Can large language models pass official high-grade exams of the European Society of Neuroradiology courses? A direct comparison between OpenAI chatGPT 3.5, OpenAI GPT4 and Google Bard

Gennaro D'Anna; Sofie Van Cauter; Majda Thurnher; Johan Van Goethem; Sven Haller

doi:10.1007/s00234-024-03371-6

Can large language models pass official high-grade exams of the European Society of Neuroradiology courses?
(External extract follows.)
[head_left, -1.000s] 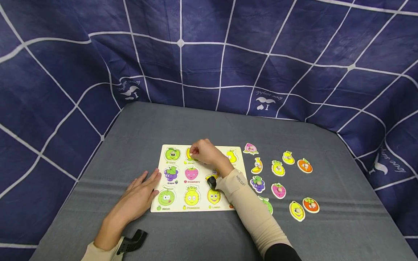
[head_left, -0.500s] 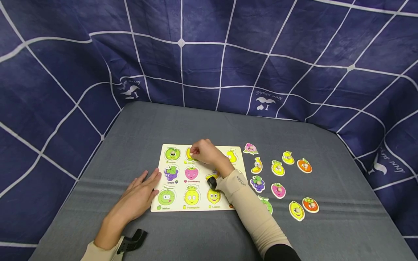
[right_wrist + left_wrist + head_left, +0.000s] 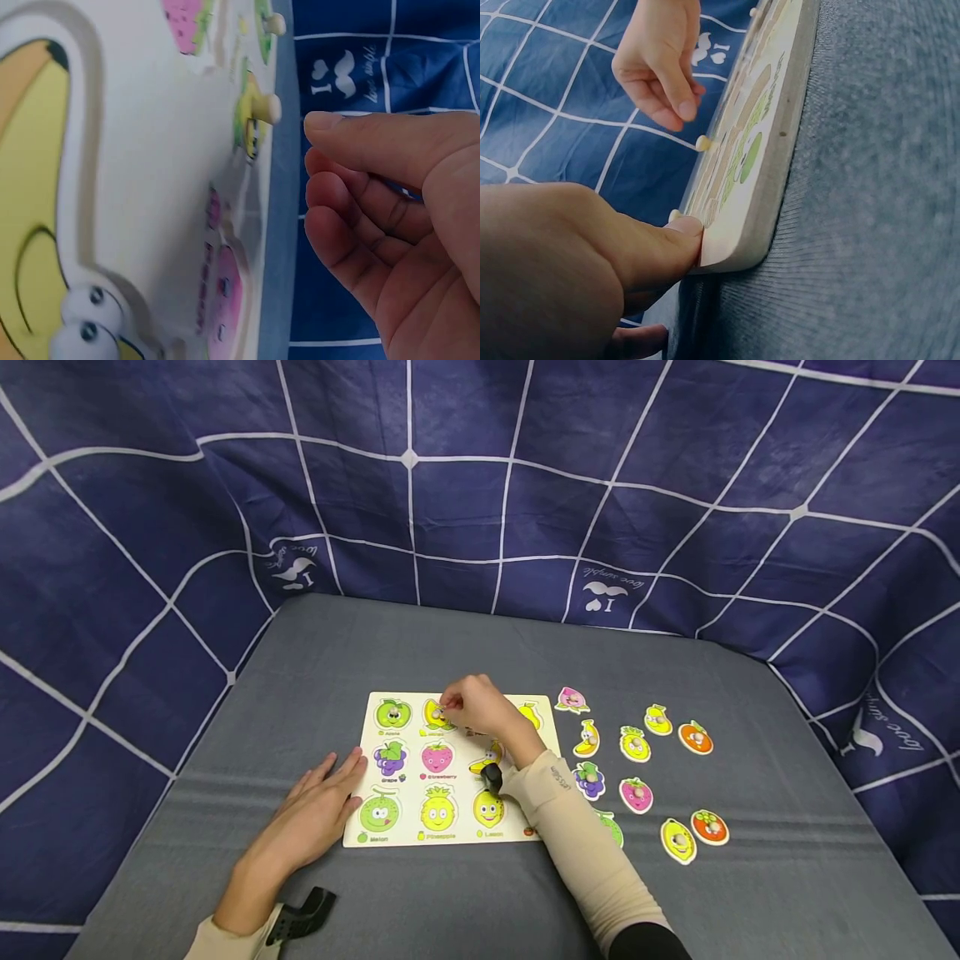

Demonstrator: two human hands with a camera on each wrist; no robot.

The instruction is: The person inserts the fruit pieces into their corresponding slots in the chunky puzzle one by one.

A direct comparison between OpenAI chatGPT 3.5, OpenAI GPT4 and Google Bard

Neuroradiology. 2024 May 6. doi: 10.1007/s00234-024-03371-6. Online ahead of print.

Authors

Gennaro D'Anna¹, Sofie Van Cauter^{2

3}, Majda Thurnher⁴, Johan Van Goethem^{5

6}, Sven Haller^{7

8

9

10}

Affiliations

¹ Neuroimaging Unit, ASST Ovest Milanese, Legnano, Milan, Italy. gennaro.danna@gmail.com.
² Department of Medical Imaging, Ziekenhuis Oost-Limburg, Genk, Belgium.
³ Department of Medicine and Life Sciences, Hasselt University, Hasselt, Belgium.
⁴ Department for Biomedical Imaging and Image-Guided Therapy, Medical University of Vienna, Vienna, Austria.
⁵ Department of Medical and Molecular Imaging, VITAZ, Sint-Niklaas, Belgium.
⁶ Department of Radiology, University Hospital Antwerp, Antwerp, Belgium.
⁷ CIMC-Centre d'Imagerie Médicale de Cornavin, Geneva, Switzerland.
⁸ Department of Surgical Sciences, Radiology, Uppsala University, Uppsala, Sweden.
⁹ Faculty of Medicine, University of Geneva, Geneva, Switzerland.
¹⁰ Department of Radiology, Beijing Tiantan Hospital, Capital Medical University, Beijing, People's Republic of China.

PMID: 38705899
DOI: 10.1007/s00234-024-03371-6

Abstract

We compared different LLMs, notably chatGPT, GPT4, and Google Bard and we tested whether their performance differs in subspeciality domains, in executing examinations from four different courses of the European Society of Neuroradiology (ESNR) notably anatomy/embryology, neuro-oncology, head and neck and pediatrics. Written exams of ESNR were used as input data, related to anatomy/embryology (30 questions), neuro-oncology (50 questions), head and neck (50 questions), and pediatrics (50 questions). All exams together, and each exam separately were introduced to the three LLMs: chatGPT 3.5, GPT4, and Google Bard. Statistical analyses included a group-wise Friedman test followed by a pair-wise Wilcoxon test with multiple comparison corrections. Overall, there was a significant difference between the 3 LLMs (p < 0.0001), with GPT4 having the highest accuracy (70%), followed by chatGPT 3.5 (54%) and Google Bard (36%). The pair-wise comparison showed significant differences between chatGPT vs GPT 4 (p < 0.0001), chatGPT vs Bard (p < 0. 0023), and GPT4 vs Bard (p < 0.0001). Analyses per subspecialty showed the highest difference between the best LLM (GPT4, 70%) versus the worst LLM (Google Bard, 24%) in the head and neck exam, while the difference was least pronounced in neuro-oncology (GPT4, 62% vs Google Bard, 48%). We observed significant differences in the performance of the three different LLMs in the running of official exams organized by ESNR. Overall GPT 4 performed best, and Google Bard performed worst. This difference varied depending on subspeciality and was most pronounced in head and neck subspeciality.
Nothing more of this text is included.